Required action
Go over the listing below line by line, and return each one holding the string "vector".

Supplied information

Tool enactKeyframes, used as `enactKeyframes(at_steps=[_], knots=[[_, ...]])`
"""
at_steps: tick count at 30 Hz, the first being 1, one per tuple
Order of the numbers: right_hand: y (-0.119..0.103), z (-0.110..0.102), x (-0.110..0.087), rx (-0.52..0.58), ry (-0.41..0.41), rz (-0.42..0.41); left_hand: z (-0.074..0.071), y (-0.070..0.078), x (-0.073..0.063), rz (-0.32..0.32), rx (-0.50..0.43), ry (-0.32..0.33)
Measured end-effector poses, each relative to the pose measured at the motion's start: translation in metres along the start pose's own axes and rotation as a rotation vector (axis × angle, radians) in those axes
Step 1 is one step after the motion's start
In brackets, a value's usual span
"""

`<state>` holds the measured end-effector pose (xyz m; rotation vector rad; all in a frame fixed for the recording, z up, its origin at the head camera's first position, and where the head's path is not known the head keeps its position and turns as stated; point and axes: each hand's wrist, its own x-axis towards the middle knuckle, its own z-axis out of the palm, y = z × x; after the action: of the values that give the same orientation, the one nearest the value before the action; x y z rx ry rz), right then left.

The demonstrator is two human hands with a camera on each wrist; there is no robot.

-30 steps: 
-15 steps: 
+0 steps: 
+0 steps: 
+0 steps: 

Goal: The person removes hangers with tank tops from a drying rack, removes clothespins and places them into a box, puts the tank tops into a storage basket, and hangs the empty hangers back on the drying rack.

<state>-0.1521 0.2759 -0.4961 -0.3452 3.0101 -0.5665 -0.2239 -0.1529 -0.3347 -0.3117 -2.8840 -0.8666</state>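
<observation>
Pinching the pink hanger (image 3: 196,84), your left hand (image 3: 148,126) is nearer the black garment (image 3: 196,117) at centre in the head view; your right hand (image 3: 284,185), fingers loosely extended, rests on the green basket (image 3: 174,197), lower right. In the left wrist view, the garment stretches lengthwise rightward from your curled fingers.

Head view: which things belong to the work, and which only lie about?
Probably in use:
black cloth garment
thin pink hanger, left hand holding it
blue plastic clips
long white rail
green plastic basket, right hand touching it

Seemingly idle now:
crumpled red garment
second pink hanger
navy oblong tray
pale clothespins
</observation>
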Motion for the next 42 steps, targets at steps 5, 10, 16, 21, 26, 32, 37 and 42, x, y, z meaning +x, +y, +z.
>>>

Result of the exercise
Measured end-effector poses, each relative to the pose measured at the motion's start: translation in metres along the start pose's own axes and rotation as a rotation vector (axis × angle, radians) in those axes
`<state>` holds the measured end-effector pose (xyz m; rotation vector rad; all in a frame fixed for the recording, z up, its origin at the head camera's first position, and where the head's path is not known the head keeps its position and turns as stated; point and axes: each hand's wrist, its own x-axis towards the middle knuckle, its own z-axis out of the palm, y = z × x; after the action: of the values that give the same orientation, the one nearest the value before the action; x y z rx ry rz), right then left.

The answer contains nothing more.